Starting with the line that contains "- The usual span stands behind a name" and stopping after the line that contains "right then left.", return each line below exactly as written, with no others.

• [RECORDED INFORMATION]
┄┄┄┄┄┄┄┄┄┄┄┄┄┄┄┄┄┄┄┄

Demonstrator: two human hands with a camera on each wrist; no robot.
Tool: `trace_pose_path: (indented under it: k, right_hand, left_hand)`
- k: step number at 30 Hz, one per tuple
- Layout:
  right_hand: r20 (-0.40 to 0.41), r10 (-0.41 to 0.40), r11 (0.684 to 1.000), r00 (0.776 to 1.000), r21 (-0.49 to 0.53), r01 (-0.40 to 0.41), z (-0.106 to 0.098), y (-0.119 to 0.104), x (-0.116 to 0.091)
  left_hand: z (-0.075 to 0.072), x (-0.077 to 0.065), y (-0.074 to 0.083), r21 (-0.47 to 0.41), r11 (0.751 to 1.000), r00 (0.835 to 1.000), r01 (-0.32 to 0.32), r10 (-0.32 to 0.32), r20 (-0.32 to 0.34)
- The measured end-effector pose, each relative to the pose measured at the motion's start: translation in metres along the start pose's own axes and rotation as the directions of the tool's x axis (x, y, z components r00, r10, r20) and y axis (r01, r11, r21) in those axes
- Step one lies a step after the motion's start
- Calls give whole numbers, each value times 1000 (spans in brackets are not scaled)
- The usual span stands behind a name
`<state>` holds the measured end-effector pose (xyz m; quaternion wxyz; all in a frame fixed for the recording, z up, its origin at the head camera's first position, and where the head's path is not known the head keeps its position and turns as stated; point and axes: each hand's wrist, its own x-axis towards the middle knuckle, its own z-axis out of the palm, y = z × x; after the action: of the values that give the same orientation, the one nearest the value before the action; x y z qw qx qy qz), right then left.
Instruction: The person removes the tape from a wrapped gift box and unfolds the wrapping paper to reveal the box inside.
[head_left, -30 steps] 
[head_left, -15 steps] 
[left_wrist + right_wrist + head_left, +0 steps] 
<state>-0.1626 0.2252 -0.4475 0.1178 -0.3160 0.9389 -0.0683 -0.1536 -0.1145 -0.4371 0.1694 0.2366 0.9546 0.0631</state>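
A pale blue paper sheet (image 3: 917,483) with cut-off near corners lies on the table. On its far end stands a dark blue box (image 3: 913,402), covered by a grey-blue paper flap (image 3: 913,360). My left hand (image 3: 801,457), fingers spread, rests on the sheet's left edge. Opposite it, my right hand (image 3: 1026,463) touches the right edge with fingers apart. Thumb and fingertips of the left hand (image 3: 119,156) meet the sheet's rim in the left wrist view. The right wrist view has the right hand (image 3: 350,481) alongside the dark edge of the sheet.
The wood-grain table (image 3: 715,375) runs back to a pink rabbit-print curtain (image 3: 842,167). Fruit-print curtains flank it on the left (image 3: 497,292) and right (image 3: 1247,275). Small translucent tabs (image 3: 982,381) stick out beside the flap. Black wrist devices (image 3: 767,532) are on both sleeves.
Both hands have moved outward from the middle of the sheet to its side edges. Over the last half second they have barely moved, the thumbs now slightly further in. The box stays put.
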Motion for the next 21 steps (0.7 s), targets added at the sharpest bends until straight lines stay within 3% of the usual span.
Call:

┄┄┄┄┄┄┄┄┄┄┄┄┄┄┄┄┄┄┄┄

• [OUTPUT OF THE TASK]
- The usual span stands behind a name
`<state>` holds the measured end-effector pose (xyz m; quaternion wxyz; all in a frame fixed for the recording, z up, its origin at the head camera's first position, and where the head's path is not known the head keeps its position and turns as stated; point and axes: each hand's wrist, its own x-axis towards the middle knuckle, its own z-axis out of the palm, y = z × x; after the action: of the values that give the same orientation, the one nearest the value before the action; x y z qw qx qy qz), right then left.

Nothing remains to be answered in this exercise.